Currently, if an installed package is upgraded, the recompilation checker does not think that modules which use that package need to be recompiled. Since the package version is part of the internal names, and because of cross-package optimizations, this really needs to be done.

If the interface file would list which packages (including version numbers) a module uses, we could decide to recompile whenever the packages used by the module are different from those used in the current compilation.

Change History (28)

comment:1 Changed 12 years ago by bringert

Version: 6.6.16.6

comment:2 Changed 12 years ago by simonmar

Milestone: 6.1
Summary: Recompilation checker should consider package versionsRecompilation checker should consider package versions (and other factors)

Some comments following discussion with bringert on IRC:

There's a more general underlying problem here. We should trigger recompilation if the results could be in any way different to what we got before. Ways in which the results could be different, that we don't currently track:

  • the package flags are different and/or the set of exposed packages has changed
  • header files that are #included (with -cpp) have changed
  • any flags that may affect the compilation results are different
  • the state of the world has changed at all (with -fth, see #481).

It's obviously not practical to cover all the possibilities here, but we could do better than we currently are.

comment:3 Changed 12 years ago by simonmar

Milestone: 6.16.8
Priority: normalhigh

After discussion with dons on IRC, I think we should do something to force recompilation when packages have changed for 6.8. Apparently a lot of people are getting broken builds (link failures, or worse segfaults) when developing multiple packages simultaneously.

comment:4 Changed 12 years ago by simonmar

Distilled conversation with Simon PJ this morning, concerning how to detect when dependent packages have "changed" in order to force recompilation.

First, we'll store a timestamp with each package in the database, being the time at which the package was registered (or perhaps, built). This timestamp will be recorded with each dependent package in the .hi file. We can now tell when a package that we depend on has been re-registered, which will catch cases where you recompile a Cabal package, install it, and then continue building another package.

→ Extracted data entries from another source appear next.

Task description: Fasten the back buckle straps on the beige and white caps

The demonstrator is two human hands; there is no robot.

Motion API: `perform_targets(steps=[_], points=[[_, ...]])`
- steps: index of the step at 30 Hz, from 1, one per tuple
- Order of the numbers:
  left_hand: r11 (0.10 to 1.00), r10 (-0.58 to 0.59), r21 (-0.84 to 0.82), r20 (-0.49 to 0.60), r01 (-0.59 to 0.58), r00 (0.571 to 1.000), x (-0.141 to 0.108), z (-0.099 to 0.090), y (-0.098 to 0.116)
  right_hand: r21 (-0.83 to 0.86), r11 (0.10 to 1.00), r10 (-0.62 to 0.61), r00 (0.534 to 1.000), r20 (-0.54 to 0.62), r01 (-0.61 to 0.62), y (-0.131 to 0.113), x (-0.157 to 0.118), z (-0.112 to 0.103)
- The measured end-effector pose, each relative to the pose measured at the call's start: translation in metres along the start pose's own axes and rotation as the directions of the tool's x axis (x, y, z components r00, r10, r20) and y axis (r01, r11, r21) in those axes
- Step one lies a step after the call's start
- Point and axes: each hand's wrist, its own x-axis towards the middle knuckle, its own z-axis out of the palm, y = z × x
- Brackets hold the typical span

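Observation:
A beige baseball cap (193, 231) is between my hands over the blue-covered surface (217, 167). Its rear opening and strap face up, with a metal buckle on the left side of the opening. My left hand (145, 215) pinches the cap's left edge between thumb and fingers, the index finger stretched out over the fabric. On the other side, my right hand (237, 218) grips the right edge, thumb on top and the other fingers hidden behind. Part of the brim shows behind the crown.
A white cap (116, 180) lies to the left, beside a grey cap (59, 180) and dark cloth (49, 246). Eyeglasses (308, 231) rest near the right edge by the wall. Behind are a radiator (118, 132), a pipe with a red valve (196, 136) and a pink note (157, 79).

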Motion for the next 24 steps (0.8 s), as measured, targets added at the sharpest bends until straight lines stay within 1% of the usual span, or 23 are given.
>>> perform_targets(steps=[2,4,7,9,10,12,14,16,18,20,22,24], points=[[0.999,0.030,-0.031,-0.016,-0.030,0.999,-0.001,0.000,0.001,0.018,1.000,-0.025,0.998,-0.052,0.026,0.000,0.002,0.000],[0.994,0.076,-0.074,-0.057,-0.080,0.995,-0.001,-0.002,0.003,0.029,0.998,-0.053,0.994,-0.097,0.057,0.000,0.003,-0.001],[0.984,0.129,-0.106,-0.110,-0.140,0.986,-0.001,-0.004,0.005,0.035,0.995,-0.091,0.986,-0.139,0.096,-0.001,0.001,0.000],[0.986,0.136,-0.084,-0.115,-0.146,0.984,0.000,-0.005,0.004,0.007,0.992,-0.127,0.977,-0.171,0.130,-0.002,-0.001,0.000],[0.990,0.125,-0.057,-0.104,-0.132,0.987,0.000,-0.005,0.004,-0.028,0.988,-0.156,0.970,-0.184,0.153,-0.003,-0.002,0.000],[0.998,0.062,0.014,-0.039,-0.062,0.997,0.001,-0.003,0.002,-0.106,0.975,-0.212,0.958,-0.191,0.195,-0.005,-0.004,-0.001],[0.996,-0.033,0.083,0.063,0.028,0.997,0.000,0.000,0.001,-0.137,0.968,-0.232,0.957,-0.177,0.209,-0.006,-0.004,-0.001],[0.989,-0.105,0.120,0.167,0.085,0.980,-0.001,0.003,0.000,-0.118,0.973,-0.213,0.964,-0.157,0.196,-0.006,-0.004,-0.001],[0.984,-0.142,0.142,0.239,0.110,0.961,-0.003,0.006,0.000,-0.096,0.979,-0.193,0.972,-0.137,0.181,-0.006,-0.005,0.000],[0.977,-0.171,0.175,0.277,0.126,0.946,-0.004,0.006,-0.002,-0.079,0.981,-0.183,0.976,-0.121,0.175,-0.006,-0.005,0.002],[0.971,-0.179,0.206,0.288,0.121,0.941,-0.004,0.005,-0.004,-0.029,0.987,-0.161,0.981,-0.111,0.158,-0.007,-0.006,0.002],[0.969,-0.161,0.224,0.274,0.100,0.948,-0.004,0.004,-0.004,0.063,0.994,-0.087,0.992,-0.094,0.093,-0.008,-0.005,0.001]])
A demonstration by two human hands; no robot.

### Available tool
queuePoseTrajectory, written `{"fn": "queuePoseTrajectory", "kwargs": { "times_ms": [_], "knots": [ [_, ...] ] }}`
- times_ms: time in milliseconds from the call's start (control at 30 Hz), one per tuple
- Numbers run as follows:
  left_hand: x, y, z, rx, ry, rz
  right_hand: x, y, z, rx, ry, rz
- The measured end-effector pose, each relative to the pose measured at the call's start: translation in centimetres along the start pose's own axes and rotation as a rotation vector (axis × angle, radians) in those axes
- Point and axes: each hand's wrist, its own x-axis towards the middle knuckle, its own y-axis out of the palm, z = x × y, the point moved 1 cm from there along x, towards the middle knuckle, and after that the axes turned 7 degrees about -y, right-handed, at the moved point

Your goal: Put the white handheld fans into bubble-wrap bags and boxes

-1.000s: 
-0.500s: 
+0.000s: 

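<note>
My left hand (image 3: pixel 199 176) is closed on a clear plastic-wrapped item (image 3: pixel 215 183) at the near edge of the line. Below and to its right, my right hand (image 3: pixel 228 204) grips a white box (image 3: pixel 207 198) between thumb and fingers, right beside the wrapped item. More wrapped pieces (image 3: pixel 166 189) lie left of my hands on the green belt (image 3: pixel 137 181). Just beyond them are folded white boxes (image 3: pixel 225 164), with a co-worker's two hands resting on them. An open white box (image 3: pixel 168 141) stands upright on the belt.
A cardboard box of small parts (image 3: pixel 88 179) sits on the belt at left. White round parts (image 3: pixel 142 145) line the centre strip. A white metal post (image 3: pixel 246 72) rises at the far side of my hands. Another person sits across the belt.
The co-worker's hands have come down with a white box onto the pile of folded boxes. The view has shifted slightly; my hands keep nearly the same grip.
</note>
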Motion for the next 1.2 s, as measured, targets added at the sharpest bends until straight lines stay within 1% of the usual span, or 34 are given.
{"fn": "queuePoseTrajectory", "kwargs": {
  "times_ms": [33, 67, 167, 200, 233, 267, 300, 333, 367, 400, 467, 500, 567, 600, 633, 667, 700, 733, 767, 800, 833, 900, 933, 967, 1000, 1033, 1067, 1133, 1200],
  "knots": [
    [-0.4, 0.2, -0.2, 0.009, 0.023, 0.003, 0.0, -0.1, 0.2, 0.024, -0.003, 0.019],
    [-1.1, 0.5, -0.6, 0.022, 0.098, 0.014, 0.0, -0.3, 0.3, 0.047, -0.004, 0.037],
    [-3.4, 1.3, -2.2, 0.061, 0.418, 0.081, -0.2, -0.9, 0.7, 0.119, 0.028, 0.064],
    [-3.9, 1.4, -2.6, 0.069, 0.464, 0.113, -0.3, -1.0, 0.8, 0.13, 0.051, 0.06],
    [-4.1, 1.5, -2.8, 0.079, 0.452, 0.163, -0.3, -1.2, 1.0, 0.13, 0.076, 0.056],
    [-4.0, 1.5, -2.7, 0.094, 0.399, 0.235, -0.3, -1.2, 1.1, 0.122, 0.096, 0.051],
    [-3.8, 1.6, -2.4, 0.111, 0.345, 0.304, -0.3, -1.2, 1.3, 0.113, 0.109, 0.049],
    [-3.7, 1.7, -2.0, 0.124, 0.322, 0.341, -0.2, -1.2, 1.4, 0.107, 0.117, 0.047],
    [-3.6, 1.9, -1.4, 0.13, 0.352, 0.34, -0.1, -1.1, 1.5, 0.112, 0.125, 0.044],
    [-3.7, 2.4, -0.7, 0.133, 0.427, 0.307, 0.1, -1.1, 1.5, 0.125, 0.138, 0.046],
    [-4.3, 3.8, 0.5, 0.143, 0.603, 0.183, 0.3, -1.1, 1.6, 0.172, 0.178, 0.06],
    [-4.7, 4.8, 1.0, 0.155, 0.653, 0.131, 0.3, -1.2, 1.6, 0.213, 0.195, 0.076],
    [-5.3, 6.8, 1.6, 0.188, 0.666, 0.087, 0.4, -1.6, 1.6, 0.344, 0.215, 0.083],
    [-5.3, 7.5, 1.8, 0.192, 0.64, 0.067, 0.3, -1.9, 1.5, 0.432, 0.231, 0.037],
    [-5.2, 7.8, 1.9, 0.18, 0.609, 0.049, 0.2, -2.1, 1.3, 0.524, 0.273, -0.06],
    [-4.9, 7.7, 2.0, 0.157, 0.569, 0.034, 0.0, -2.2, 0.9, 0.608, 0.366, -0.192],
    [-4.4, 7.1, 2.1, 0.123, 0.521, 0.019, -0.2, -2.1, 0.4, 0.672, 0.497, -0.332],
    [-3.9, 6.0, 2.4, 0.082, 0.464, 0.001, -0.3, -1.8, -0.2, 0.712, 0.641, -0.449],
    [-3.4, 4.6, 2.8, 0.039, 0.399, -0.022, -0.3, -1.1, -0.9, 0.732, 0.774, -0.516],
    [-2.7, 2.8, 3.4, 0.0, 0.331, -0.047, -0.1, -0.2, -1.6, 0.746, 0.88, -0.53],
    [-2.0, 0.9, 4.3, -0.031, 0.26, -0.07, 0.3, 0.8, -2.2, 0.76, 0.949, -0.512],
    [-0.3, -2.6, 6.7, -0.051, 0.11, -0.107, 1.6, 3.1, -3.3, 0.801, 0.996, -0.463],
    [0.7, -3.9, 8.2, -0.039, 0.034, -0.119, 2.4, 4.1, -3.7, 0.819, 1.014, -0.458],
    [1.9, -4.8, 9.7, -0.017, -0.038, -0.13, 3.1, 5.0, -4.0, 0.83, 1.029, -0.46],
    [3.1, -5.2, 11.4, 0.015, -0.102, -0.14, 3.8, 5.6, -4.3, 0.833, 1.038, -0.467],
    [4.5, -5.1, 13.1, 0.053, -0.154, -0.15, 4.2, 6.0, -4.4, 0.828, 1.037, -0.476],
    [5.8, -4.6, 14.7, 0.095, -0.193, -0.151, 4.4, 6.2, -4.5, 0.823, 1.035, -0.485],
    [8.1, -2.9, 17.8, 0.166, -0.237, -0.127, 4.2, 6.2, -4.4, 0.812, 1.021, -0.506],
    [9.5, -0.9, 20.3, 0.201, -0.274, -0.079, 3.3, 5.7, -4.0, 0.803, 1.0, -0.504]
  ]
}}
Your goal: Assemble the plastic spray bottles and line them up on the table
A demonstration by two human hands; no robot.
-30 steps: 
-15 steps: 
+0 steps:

We also want to notice when:

  • a new version of a package has been installed. The old one may have been either left in place or removed.
  • You're using -hide-all-packages, and the package flags have changed, meaning that modules you import now resolve differently. This happens when you re-configure a Cabal package after installing new packages, and build without cleaning first.
  • You're using --make, the exposed packages have changed, meaning that modules you import now resolve differently. This happens when not using Cabal.

All these cases are covered by "imported modules now resolve differently", so for each module we compile we'll check that condition. We know the imported modules: they're in the ModSummary (for one-shot compilation we'll have to generate a ModSummary, for make-mode we already have it from the downsweep).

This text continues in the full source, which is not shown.